▸ **What needs to be done**
Would you output the whole listing below, exactly as it reads?

▸ **Listed entries**
━━━━━━
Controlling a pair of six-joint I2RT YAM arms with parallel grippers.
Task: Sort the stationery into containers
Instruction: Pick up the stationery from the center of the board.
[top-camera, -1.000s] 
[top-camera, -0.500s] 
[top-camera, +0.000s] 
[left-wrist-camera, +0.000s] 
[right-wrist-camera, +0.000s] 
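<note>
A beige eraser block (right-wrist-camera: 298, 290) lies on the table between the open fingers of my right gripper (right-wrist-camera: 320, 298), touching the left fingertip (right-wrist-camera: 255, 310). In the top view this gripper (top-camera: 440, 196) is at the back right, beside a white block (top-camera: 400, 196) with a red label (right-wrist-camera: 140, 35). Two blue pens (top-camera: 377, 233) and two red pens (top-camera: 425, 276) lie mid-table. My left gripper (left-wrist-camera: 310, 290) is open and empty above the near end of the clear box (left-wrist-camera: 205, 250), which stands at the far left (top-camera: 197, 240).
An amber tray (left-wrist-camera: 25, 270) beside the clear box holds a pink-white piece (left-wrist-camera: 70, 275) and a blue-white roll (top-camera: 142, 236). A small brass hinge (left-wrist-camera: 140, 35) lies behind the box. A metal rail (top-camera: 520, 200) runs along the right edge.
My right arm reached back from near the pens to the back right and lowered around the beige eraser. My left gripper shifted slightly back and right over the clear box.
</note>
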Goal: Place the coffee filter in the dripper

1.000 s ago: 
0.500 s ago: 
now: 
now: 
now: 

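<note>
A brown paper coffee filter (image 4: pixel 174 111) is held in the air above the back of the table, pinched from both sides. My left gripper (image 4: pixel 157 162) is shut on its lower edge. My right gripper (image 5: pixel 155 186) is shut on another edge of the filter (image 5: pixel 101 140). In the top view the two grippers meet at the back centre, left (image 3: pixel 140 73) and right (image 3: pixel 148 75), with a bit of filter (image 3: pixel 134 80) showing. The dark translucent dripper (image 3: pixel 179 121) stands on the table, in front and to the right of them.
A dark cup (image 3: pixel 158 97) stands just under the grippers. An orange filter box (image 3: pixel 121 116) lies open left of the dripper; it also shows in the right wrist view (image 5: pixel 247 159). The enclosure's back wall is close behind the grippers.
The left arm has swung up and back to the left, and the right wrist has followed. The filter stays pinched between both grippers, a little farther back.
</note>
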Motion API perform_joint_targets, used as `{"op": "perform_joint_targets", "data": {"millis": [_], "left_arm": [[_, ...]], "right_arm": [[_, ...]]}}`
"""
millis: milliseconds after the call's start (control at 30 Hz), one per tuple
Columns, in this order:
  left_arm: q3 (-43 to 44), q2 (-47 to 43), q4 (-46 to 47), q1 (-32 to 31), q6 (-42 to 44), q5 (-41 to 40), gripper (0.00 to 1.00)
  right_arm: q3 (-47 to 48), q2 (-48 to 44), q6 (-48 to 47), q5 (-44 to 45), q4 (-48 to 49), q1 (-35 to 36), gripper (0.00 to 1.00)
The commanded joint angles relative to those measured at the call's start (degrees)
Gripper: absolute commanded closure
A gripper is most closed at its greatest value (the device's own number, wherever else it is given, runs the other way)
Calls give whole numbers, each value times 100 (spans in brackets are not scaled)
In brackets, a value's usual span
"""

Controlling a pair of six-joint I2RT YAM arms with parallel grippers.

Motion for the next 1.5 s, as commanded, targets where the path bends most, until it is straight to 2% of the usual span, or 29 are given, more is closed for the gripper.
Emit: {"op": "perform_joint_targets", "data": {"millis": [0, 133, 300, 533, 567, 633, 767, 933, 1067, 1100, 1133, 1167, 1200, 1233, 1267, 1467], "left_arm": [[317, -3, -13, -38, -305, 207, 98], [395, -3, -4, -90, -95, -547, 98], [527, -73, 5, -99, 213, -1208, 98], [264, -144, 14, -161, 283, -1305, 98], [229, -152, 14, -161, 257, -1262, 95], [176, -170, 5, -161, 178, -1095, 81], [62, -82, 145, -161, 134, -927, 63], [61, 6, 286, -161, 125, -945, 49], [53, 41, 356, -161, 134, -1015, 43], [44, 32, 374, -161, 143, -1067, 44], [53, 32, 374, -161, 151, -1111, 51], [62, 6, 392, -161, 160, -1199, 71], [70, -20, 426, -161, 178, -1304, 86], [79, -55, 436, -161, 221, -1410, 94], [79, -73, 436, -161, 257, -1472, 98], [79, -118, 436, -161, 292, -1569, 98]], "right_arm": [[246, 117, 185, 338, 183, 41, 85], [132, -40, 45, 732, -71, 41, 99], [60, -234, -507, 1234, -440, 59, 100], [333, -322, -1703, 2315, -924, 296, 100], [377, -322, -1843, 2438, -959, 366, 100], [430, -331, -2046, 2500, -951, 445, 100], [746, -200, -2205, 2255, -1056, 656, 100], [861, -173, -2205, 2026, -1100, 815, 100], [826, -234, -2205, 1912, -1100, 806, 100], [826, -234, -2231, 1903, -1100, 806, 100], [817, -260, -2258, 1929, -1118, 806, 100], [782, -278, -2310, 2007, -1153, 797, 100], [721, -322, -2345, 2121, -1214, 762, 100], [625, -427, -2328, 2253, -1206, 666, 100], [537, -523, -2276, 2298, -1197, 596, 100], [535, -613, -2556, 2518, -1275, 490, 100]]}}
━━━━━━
▸ **Finished exercise**
Controlling a pair of six-joint I2RT YAM arms with parallel grippers.
Task: Sort the stationery into containers
Instruction: Pick up the stationery from the center of the board.
[top-camera, -1.000s] 
[top-camera, -0.500s] 
[top-camera, +0.000s] 
[left-wrist-camera, +0.000s] 
[right-wrist-camera, +0.000s] 
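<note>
A beige eraser block (right-wrist-camera: 298, 290) lies on the table between the open fingers of my right gripper (right-wrist-camera: 320, 298), touching the left fingertip (right-wrist-camera: 255, 310). In the top view this gripper (top-camera: 440, 196) is at the back right, beside a white block (top-camera: 400, 196) with a red label (right-wrist-camera: 140, 35). Two blue pens (top-camera: 377, 233) and two red pens (top-camera: 425, 276) lie mid-table. My left gripper (left-wrist-camera: 310, 290) is open and empty above the near end of the clear box (left-wrist-camera: 205, 250), which stands at the far left (top-camera: 197, 240).
An amber tray (left-wrist-camera: 25, 270) beside the clear box holds a pink-white piece (left-wrist-camera: 70, 275) and a blue-white roll (top-camera: 142, 236). A small brass hinge (left-wrist-camera: 140, 35) lies behind the box. A metal rail (top-camera: 520, 200) runs along the right edge.
My right arm reached back from near the pens to the back right and lowered around the beige eraser. My left gripper shifted slightly back and right over the clear box.
</note>
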Goal: Place the coffee filter in the dripper

1.000 s ago: 
0.500 s ago: 
now: 
now: 
now: 

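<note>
A brown paper coffee filter (image 4: pixel 174 111) is held in the air above the back of the table, pinched from both sides. My left gripper (image 4: pixel 157 162) is shut on its lower edge. My right gripper (image 5: pixel 155 186) is shut on another edge of the filter (image 5: pixel 101 140). In the top view the two grippers meet at the back centre, left (image 3: pixel 140 73) and right (image 3: pixel 148 75), with a bit of filter (image 3: pixel 134 80) showing. The dark translucent dripper (image 3: pixel 179 121) stands on the table, in front and to the right of them.
A dark cup (image 3: pixel 158 97) stands just under the grippers. An orange filter box (image 3: pixel 121 116) lies open left of the dripper; it also shows in the right wrist view (image 5: pixel 247 159). The enclosure's back wall is close behind the grippers.
The left arm has swung up and back to the left, and the right wrist has followed. The filter stays pinched between both grippers, a little farther back.
</note>
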Motion API perform_joint_targets, used as `{"op": "perform_joint_targets", "data": {"millis": [_], "left_arm": [[_, ...]], "right_arm": [[_, ...]]}}`
"""
millis: milliseconds after the call's start (control at 30 Hz), one per tuple
Columns, in this order:
  left_arm: q3 (-43 to 44), q2 (-47 to 43), q4 (-46 to 47), q1 (-32 to 31), q6 (-42 to 44), q5 (-41 to 40), gripper (0.00 to 1.00)
  right_arm: q3 (-47 to 48), q2 (-48 to 44), q6 (-48 to 47), q5 (-44 to 45), q4 (-48 to 49), q1 (-35 to 36), gripper (0.00 to 1.00)
The commanded joint angles relative to those measured at the call's start (degrees)
Gripper: absolute commanded closure
A gripper is most closed at its greatest value (the device's own number, wherever else it is given, runs the other way)
Calls give whole numbers, each value times 100 (spans in brackets are not scaled)
In brackets, a value's usual span
"""

Controlling a pair of six-joint I2RT YAM arms with parallel grippers.

Motion for the next 1.5 s, as commanded, targets where the path bends most, until it is straight to 2% of the usual span, or 29 are given, more is closed for the gripper.
Emit: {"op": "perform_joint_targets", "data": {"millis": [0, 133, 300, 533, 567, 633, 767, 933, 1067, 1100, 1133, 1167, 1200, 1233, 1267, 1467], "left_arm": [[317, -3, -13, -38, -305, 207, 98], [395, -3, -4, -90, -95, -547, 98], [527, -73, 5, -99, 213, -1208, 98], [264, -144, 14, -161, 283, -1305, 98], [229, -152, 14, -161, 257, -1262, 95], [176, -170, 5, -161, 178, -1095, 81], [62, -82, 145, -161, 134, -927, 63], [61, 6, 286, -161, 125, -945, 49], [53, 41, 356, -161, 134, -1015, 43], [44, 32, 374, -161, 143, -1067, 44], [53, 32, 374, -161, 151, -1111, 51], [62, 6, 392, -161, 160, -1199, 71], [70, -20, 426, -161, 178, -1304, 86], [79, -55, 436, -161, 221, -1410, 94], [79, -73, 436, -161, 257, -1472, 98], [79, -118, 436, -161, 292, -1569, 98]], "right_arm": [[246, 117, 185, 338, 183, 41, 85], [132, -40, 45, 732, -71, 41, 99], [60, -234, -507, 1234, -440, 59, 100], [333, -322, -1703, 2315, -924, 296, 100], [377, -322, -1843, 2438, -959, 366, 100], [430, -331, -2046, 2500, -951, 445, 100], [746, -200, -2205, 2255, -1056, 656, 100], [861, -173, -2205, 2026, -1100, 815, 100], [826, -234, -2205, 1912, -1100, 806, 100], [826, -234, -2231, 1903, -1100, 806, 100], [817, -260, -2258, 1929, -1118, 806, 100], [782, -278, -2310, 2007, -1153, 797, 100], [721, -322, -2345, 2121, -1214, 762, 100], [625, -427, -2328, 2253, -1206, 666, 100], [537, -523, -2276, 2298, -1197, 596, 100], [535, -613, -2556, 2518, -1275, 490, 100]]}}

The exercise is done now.